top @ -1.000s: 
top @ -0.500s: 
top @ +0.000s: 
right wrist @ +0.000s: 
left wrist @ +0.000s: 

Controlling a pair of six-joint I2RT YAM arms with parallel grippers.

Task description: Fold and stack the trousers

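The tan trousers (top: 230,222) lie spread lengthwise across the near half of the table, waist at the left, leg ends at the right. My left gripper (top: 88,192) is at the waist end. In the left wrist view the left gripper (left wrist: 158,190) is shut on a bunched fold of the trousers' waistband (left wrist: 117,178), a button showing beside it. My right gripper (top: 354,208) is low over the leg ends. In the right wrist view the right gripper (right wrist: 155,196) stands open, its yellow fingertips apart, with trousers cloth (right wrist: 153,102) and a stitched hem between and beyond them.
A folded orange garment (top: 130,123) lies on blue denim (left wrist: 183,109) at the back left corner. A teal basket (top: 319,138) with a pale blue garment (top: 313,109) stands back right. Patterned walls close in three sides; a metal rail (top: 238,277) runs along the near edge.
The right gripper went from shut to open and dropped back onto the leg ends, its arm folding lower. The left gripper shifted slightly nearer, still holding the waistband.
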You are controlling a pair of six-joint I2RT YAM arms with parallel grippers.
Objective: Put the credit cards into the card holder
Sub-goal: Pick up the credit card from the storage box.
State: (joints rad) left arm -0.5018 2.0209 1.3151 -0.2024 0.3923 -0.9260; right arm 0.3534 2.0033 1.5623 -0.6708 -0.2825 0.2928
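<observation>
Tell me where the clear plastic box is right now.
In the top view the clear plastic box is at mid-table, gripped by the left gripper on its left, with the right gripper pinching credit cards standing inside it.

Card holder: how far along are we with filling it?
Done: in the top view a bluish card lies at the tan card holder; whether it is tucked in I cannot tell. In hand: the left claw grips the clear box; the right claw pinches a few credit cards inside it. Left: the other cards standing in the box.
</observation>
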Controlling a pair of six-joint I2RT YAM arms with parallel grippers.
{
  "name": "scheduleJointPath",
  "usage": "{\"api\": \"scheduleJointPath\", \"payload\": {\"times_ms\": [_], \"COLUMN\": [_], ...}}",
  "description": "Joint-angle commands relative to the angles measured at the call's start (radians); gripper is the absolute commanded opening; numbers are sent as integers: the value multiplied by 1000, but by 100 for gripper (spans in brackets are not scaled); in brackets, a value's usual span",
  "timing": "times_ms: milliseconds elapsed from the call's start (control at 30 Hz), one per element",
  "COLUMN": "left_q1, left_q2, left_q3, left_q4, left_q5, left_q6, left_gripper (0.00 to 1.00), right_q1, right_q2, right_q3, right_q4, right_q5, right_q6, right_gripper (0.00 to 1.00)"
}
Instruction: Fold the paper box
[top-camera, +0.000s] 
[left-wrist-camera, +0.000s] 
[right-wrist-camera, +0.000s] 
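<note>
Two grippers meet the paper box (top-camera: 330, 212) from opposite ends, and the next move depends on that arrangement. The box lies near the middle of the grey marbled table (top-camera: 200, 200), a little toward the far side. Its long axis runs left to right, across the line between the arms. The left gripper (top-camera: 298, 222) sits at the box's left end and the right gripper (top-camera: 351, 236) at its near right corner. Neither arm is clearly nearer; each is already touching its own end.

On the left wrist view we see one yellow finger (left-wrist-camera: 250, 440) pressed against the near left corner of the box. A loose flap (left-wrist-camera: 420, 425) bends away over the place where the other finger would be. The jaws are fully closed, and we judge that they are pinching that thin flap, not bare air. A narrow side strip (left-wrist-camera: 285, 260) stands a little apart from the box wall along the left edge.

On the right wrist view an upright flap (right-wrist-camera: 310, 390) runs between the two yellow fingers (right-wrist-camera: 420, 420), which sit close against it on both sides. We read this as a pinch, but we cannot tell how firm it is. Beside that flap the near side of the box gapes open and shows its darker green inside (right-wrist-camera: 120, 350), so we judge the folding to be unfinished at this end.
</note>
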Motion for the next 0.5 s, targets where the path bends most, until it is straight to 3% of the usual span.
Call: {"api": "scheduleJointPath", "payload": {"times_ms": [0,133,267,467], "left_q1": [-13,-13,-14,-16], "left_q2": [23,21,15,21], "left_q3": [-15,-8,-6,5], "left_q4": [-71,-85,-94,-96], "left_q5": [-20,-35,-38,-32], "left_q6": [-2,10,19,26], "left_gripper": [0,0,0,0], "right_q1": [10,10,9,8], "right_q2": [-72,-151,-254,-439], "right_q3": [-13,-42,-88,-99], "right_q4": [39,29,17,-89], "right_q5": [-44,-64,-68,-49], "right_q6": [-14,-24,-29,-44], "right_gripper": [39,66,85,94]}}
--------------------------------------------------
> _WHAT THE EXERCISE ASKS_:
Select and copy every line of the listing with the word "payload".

> _THE COMPLETED TASK_:
  "usage": "{\"api\": \"scheduleJointPath\", \"payload\": {\"times_ms\": [_], \"COLUMN\": [_], ...}}",
Call: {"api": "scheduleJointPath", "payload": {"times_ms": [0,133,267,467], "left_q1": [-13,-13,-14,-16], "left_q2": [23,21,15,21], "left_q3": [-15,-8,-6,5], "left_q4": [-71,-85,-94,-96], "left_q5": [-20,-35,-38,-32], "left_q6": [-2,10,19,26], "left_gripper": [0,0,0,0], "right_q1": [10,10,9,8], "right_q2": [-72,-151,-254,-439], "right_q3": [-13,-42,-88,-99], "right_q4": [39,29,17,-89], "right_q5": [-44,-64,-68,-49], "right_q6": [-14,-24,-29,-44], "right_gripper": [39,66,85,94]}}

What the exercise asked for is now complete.